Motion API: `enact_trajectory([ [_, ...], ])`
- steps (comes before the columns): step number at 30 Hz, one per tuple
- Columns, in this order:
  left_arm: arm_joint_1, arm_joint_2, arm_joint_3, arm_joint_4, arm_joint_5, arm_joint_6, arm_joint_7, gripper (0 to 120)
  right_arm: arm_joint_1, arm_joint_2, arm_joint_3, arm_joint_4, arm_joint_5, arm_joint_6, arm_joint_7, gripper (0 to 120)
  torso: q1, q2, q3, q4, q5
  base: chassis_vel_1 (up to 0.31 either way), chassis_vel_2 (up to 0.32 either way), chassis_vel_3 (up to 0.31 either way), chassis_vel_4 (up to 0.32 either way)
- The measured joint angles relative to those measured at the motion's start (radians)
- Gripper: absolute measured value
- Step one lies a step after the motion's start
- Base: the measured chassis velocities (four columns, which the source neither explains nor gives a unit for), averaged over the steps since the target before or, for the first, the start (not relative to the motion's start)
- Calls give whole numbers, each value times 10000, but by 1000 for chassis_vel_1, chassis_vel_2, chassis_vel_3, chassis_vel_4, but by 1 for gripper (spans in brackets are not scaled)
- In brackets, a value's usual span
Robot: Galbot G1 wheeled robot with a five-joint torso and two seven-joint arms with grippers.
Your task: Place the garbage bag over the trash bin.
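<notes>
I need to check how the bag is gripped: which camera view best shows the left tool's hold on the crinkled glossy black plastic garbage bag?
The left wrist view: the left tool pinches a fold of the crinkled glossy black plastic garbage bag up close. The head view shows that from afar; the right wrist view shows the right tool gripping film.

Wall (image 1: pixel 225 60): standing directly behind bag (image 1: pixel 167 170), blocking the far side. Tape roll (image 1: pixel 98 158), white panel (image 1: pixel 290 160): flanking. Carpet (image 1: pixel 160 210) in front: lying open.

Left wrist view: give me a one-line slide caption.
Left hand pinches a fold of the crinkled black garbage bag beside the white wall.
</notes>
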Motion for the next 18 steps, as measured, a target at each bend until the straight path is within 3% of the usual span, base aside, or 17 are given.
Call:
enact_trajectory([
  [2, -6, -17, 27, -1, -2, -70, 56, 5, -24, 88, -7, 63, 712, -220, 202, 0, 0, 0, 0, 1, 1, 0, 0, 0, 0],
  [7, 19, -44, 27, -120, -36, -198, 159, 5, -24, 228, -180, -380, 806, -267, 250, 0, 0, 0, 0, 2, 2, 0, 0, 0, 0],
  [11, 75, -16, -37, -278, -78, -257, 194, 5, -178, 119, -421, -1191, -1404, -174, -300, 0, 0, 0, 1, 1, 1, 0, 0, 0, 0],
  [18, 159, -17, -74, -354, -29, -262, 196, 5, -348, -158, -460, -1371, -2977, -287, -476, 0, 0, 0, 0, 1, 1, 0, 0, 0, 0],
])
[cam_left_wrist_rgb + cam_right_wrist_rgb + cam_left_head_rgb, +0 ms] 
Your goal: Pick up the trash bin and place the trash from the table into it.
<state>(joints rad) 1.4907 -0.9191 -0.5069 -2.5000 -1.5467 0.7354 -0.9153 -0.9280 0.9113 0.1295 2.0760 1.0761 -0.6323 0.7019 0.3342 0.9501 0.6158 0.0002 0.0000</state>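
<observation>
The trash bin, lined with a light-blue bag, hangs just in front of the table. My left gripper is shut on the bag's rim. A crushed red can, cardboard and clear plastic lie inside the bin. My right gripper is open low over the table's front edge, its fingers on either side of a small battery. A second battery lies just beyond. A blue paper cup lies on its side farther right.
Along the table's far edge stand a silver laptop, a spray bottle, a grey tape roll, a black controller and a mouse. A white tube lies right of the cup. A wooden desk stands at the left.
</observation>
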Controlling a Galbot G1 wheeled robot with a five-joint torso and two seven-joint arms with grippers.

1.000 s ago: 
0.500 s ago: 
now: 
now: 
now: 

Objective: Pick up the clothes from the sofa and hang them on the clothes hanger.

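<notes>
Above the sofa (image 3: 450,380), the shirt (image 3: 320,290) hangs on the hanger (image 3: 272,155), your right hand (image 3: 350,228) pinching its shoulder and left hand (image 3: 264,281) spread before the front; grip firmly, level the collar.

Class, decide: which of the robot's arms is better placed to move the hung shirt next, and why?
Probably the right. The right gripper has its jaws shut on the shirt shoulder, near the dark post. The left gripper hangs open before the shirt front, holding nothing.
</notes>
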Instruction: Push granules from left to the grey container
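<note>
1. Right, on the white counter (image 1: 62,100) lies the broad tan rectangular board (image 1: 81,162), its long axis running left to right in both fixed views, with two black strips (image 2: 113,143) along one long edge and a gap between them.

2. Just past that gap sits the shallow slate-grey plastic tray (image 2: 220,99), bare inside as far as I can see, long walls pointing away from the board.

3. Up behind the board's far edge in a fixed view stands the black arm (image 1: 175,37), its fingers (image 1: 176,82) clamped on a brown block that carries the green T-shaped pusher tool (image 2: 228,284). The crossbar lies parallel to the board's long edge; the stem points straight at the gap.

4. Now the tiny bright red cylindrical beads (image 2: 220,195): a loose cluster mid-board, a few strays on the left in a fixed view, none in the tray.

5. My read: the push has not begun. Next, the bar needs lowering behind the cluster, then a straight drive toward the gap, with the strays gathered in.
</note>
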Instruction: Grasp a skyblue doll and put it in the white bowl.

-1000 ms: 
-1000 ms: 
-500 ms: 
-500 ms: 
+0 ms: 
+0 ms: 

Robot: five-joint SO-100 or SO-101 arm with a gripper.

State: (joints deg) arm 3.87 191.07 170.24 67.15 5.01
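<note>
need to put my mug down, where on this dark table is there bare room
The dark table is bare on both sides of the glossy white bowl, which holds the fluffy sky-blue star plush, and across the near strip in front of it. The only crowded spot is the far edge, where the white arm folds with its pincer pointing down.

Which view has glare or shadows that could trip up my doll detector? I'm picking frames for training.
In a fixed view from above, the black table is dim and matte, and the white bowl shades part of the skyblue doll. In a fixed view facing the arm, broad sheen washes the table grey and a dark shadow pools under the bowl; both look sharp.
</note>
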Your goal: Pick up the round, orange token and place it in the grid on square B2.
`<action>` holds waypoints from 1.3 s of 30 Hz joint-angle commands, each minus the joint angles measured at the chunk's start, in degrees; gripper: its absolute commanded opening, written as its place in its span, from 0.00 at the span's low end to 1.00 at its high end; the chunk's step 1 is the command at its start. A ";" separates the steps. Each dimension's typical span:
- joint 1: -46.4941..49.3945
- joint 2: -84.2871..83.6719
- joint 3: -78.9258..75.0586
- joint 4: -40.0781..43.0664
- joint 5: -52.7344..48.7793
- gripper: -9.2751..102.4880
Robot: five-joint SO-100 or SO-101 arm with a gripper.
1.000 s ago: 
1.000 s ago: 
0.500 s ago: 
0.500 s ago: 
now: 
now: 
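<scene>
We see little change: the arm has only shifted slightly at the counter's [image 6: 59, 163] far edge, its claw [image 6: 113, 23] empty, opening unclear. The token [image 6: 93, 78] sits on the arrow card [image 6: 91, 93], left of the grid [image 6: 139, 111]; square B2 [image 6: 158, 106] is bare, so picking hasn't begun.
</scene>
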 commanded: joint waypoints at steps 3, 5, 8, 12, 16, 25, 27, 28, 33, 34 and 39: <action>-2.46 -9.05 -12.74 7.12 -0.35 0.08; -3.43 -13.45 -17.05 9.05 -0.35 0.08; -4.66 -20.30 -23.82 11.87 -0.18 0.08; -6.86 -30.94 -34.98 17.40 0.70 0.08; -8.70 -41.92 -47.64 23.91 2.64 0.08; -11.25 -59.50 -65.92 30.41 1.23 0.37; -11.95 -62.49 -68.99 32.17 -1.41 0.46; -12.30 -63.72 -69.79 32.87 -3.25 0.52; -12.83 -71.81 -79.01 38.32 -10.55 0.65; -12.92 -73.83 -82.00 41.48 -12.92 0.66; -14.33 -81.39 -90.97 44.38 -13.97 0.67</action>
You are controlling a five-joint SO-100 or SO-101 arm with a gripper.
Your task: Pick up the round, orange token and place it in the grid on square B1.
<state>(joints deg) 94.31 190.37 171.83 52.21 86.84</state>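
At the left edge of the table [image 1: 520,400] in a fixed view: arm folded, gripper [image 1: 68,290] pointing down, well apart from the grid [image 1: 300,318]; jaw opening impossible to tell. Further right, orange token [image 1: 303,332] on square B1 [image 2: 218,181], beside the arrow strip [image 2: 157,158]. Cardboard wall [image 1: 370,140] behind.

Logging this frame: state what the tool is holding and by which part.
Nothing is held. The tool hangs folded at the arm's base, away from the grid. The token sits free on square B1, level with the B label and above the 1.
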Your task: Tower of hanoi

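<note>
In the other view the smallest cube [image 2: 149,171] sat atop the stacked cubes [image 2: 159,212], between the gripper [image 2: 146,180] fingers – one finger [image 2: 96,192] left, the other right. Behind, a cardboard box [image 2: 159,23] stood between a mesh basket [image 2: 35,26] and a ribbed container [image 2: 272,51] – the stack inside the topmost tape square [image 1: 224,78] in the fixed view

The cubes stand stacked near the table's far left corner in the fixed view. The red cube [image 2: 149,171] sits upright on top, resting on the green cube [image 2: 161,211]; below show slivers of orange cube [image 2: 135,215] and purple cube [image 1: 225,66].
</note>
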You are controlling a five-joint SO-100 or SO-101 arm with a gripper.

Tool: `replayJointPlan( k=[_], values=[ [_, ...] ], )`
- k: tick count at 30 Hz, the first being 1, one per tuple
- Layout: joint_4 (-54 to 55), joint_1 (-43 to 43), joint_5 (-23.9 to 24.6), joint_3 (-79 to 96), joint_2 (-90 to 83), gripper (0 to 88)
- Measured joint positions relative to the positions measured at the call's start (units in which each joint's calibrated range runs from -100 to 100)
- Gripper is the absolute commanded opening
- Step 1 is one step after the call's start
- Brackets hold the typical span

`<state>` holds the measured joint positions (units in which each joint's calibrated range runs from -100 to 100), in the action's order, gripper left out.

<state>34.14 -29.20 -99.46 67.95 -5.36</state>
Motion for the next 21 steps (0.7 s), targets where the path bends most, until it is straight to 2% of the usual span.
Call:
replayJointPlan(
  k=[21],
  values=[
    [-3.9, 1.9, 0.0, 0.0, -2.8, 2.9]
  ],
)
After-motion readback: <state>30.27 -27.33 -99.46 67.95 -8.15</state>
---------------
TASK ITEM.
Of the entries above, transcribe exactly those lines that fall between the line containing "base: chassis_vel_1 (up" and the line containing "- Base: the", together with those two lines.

SOLUTION.
  base: chassis_vel_1 (up to 0.31 either way), chassis_vel_2 (up to 0.32 either way), chassis_vel_3 (up to 0.31 either way), chassis_vel_4 (up to 0.32 either way)
- The measured joint angles relative to those measured at the motion's start (radians)
- Gripper: absolute measured value
- Step one lies a step after the motion's start
- Base: the measured chassis velocities (four columns, which the source neither explains nor gives a unit for), averaged over the steps since the target before or, for the first, the start (not relative to the motion's start)

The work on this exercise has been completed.